_Task to carry out_
Aim for an exact copy of the listing, without any images.

_Dataset section_
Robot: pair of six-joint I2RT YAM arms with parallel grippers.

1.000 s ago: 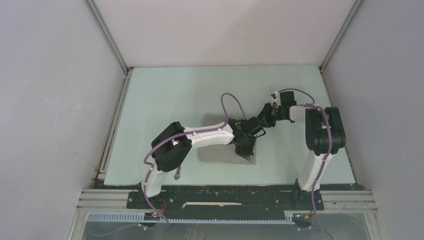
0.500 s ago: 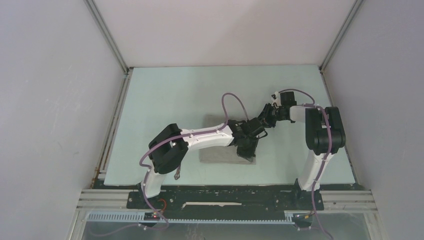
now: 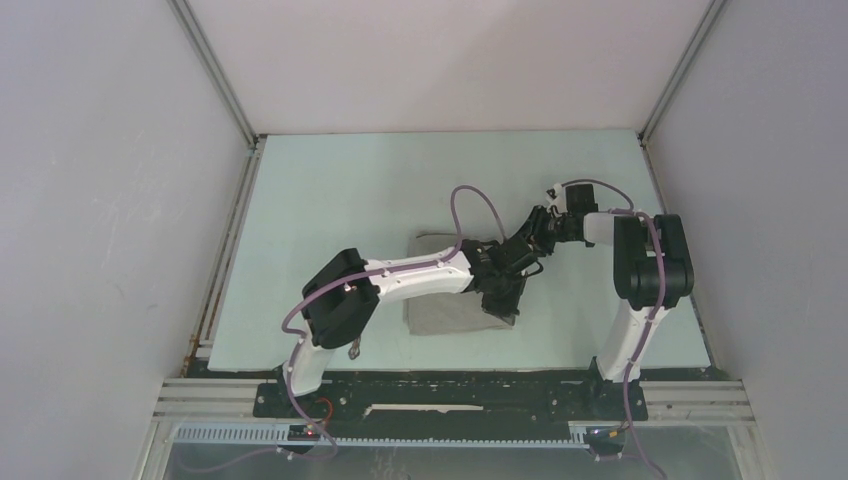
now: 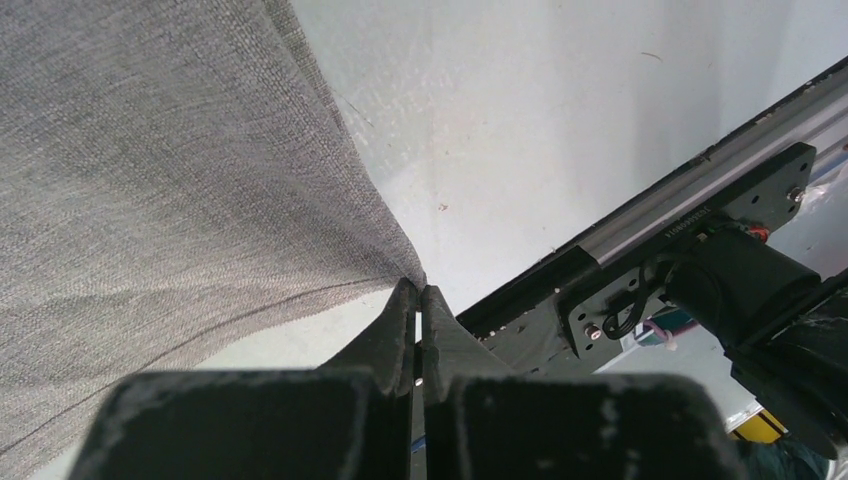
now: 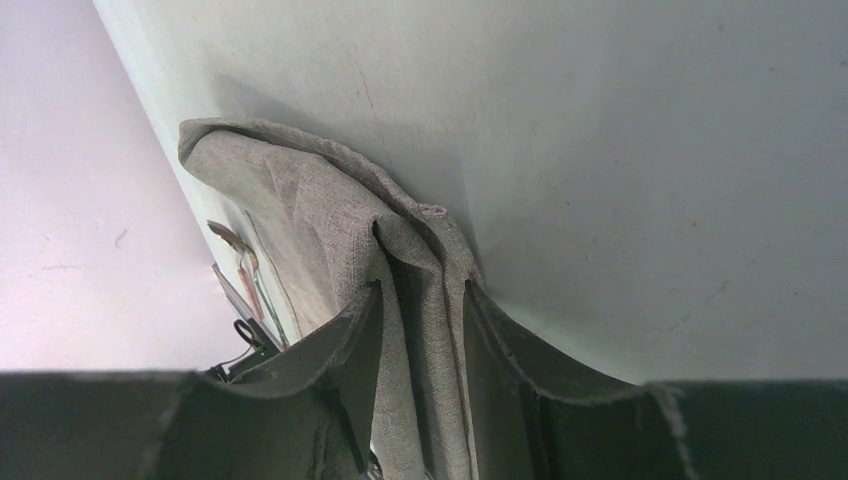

_Finished task_
Robot: pair of six-joint I2RT YAM arms with parallel grippers.

1.000 s ago: 
0.500 s ago: 
now: 
now: 
now: 

This concludes the response.